Now, I’m not one of those people who think the younger generation is wrong (in fact, there are YouTube educational videos about just that).  The situation does, however, leave me wondering about how to fact-check when you don’t know the publisher.  It may be an older person’s problem, but it’s essentially the same dilemma behind self-publishing—the reason you trust a self-published book depends on the author alone.  Is s/he persuasive?  Did s/he document the sources of her/his information?  Are those sources good ones?  The young people I know seem quite adept at filtering out obviously biased information.  Many YouTube personalities footnote their presentations with links to sources (many of them online), and after an hour of watching I’m left questioning what’s really real at all.
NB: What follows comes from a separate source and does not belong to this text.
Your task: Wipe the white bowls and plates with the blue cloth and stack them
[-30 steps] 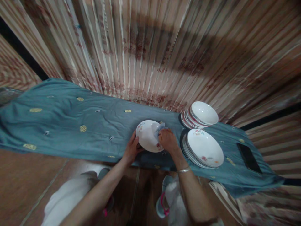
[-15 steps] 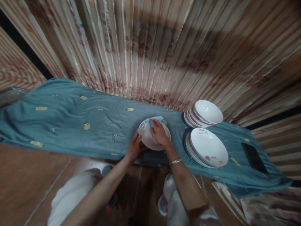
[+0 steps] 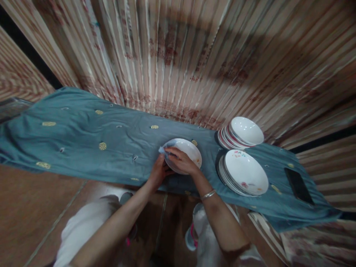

You see, many of these internet personalities have sponsors.  Sponsors bring money, and money biases anyone’s angle toward the truth.  In fact, many of these YouTube sources call out the lobbying groups that influence public opinion for political ends.  Only someone completely naive—no matter their generation—would not acknowledge that government runs on money provided by corporations with interests to be protected.  There have been reliable sources, even from the days of print, that prove beyond any reasonable doubt just how corrupt governments tend to be.  But who has time to fact-check the government when the rest of the information we receive is suspect?  Those of us with training in advanced critical thinking aren’t immune from biased information.  It’s just that there’s so much data on the web that my head’s spinning.  I think I need to go read a book.


Devil or Con?

You can’t believe everything you read.  That’s one of the first tenets of critical thinking.  This whole process is about how to get to the truth, and in a materialistic world that truth can’t involve anything supernatural.  These were my thoughts upon finishing Gerald Brittle’s The Devil in Connecticut.  Controversy accompanied Ed and Lorraine Warren’s investigations and some of the people involved in these cases have later claimed the extraordinary events didn’t happen.  Others claim that the Warrens offered them to make lots of money by selling their stories.  The effect of reading a book like this is a blend of skepticism and wonder.  Among their fans the Warrens are held in the highest regard.  Anyone who begins to look into their work critically ends up frustrated.

So when I put this potboiler down—it is a compelling read—I went to the internet to find out more.  Then I realized what I was doing.  Using the internet?  To find the truth?  It’s a vast storehouse of opinion, to be sure, but what with fake news and alternative facts who knows what to believe anymore?  I found websites debunking the whole case as a hoax.  Others, naturally, claim the events really happened.  Both kinds of web pages have the backing of someone in the family involved.  It’s a pattern that follows the Warrens’ work.  In one of the many books I’ve read about them they claim to have ten books.  If my math is right this was number ten.  Even that remains open to doubt.

The word “hoax” seems a bit overblown.  Dysfunctional, maybe, but hoax?  Reading Brittle’s account it’s clear there were some issues in this family.  Having grown up in a working class setting, I’m aware such scenarios are extremely common.  Accusations were made that this was an attempt to spin gold from straw.  The nearly constant stress of blue collar families makes that seem less far-fetched than a stereotypical devil showing up in a modern house because a satanic rock band placed a curse on the family.  Lawsuits—the most avaricious of means for determining facts—apparently prevented a movie deal and have even made this book a collector’s item.  Somebody, it seems, is making money off the story.  As after reading the other nine books, the truly curious are left wondering.  My skepticism kicked in early on, but then again, I’ve always liked a good story.